Thursday, 16 September 2010

Passing ref parameters in a params object[] array

Ever wanted to call a method that takes a ref something in a generic (but not using generics!) way, say through a params object[] parameter array?

I did, and was most frustrated that you can't.

The Scenario

Firstly - the scenario I encountered is pretty specialist - I'm dynamically generating types which override/implement base/interface methods with methods provided by XML files.  The target methods of the implementations are static methods, and therefore cannot use the 'base' keyword when calling 'up' the virtual call chain.  As a result, I have to have a common delegate through which the next method can be called.  My solution to this is to have two standard delegates:

public delegate void ActionWithParameters(params object[] parms)

public delegate object FuncWithParameters(params object[] parms)

I like the params object[] route because it then means I can provide a public layer of methods, which are generics, which allow the developer to be more expressive with the types that they are passing to the next method, e.g:

//overload for two parameters

public void CallNext<T1, T2>(T1 p1, T2 p2)

{

	ActionWithParameters del = [Some Method to Get Delegate];

	//call it.

	del(p1, p2);

}

//the great thing being - for no parameters, it's the same code:

public void CallNext()

{

	

	ActionWithParameters del = [Some Method to Get Delegate];

	del();

}

However, this breaks down if one of the parameters is a 'ref'.  We can overload the generic method with one or more 'ref' versions for each of the parameters coming in (lots of copying and pasting!), but then we get stuck when trying to invoke the delegate, which expects a params object[] array (incidentally, the same is true when using the InvokeMethod of MethodInfo).
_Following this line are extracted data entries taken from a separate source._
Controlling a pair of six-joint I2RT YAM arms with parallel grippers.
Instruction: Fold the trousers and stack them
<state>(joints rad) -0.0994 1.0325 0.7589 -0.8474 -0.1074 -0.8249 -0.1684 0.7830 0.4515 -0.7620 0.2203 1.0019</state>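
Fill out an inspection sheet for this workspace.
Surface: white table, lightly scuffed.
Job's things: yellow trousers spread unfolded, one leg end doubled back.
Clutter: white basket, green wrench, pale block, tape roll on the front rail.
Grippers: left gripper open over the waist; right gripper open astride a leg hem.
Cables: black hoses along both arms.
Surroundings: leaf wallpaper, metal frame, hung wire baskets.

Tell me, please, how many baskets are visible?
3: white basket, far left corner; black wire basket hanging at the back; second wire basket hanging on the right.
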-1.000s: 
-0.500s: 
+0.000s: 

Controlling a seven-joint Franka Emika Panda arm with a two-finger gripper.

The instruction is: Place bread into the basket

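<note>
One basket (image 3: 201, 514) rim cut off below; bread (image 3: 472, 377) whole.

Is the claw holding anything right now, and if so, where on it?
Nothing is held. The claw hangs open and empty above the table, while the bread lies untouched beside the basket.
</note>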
Now, we can declare a delegate thus:

delegate void FooDelegate(ref string something);

Then we can bind new instance of the delegate to a method with the same signature, and call it:

public void MyFoo(ref string input)

{

	input = "Hello world!";

}

public void BindADelegateAndCallWith(ref string input)

{

	FooDelegate foo = new FooDelegate(MyFoo);

	foo(ref input);

}

So, obviously the inability to pass parameters by reference is not a limitation of the Delegate itself, it's a limitation of the means by which we can call it when not using it directly as a function (note - in the above example, the C# compiler redirects the 'foo(ref input)' call to 'foo.Invoke(null, ref input)' - calling a method which the compiler is auto-generating - open up Reflector and switch to IL mode on the 'FooDelegate' type).


Why?


Let's look at why we can't pass these reference parameters into a params object[] array - if you already know why, then just skip this bit!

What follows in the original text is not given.